Here are the corrections I'm about to give David Hartwell. There are 11 pages of 12 pt. type, so this is going to take several postings. As you can see, a large number of these corrections are essentially copyediting that should have been taken care of three galley sets ago but weren't.

p. 3 1 2 Italicize “The” in The Adventures of Huckleberry Finn

40 6 1 Change “junior year” to “senior year”

50 2 11 Change “Middies” to “mid.” Also please check consistency of initial-
capitalization; in most places it’s “mid” with minuscule. Finally, how
about moving the “middie” vs. “mid” footnote from Chapter 5 (p. 504) to
here, first occurrence of the term? [also note initial minuscule in footnote]
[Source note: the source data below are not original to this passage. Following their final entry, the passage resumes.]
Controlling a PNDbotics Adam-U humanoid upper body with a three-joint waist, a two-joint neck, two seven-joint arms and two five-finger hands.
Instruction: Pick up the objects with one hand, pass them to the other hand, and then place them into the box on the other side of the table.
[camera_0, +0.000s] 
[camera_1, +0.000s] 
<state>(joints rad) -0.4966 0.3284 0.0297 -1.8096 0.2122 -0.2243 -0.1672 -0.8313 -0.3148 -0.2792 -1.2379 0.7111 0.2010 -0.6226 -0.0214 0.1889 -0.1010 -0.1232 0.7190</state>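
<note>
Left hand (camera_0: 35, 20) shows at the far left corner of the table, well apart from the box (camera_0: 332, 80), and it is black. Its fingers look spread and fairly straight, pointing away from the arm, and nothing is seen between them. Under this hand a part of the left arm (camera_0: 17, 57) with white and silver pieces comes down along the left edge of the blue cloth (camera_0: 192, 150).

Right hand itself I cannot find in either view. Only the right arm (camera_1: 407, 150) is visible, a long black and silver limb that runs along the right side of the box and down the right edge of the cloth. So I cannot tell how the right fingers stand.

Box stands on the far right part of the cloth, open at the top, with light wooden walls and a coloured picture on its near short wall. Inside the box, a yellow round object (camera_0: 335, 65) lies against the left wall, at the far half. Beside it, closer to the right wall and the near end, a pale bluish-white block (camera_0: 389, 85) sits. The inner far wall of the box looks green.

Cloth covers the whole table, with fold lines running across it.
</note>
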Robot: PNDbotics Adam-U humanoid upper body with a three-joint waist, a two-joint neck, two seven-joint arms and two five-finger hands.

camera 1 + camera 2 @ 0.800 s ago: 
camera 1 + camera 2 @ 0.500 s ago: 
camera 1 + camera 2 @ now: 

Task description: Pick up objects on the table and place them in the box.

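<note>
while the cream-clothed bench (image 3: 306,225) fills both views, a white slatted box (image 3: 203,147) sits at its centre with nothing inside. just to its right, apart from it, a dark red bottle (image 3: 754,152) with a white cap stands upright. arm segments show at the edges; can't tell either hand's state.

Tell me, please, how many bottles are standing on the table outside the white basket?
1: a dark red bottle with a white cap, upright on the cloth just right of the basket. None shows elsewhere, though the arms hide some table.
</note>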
52 11 Remove superfluous period at end of line that begins “Publish orders.
March . . .”

54 2 6 Replace “He” with “Robert” [or whatever you believe is correct for this
place -- presumably “Bob” or “Heinlein”]

65 2 3 Replace “1926” with “1928”

82 7 2 Initial cap “Academy”

85 Paragraph 1 is illusory. Three-line indented block quote should be
integrated with the continuing paragraph at start of page and the concluding
text in the margin following. Eliminate block indent and float.

92 2 Initial cap “Midshipman” in “Corps of Midshipmen”

105 This is awkward. The whole paragraph is out of sequence because Teague left in August 1928 -- i.e., back to p. 98. Minimum change would be to
eliminate “That spring,” change “diminished” to “diminishing,” put a
period after “further,” change “‘Woody’” to “(Woody)” [that is, elminate
the quote marks to be consistent with Arwine’s nickname, below],
eliminate “when,” eliminate “before graduation” and replace with “in
August 1928.” Following “stock market” and before the period, add “, and
John S. (Whitey) Arwine discovered an unsuspected heart murmur and was
let go in the spring of 1929.” Eliminate “The world of 1929" and replace
with “The end of the 1920's.” Those three lines probably expand a bit (I
make it a line and a half) and so affect the following page as well, but
should now read as follows:
Heinlein’s small circle of friends was diminishing even further,
Elwood (Woody) Teague left the Academy in August 1929 to
take up a career in the stock market, and John S. (Whitey)
Arwine discovered an unsuspected heart murmur and was let go
in the spring of 1929. The end of the 1920's was thoroughly . . .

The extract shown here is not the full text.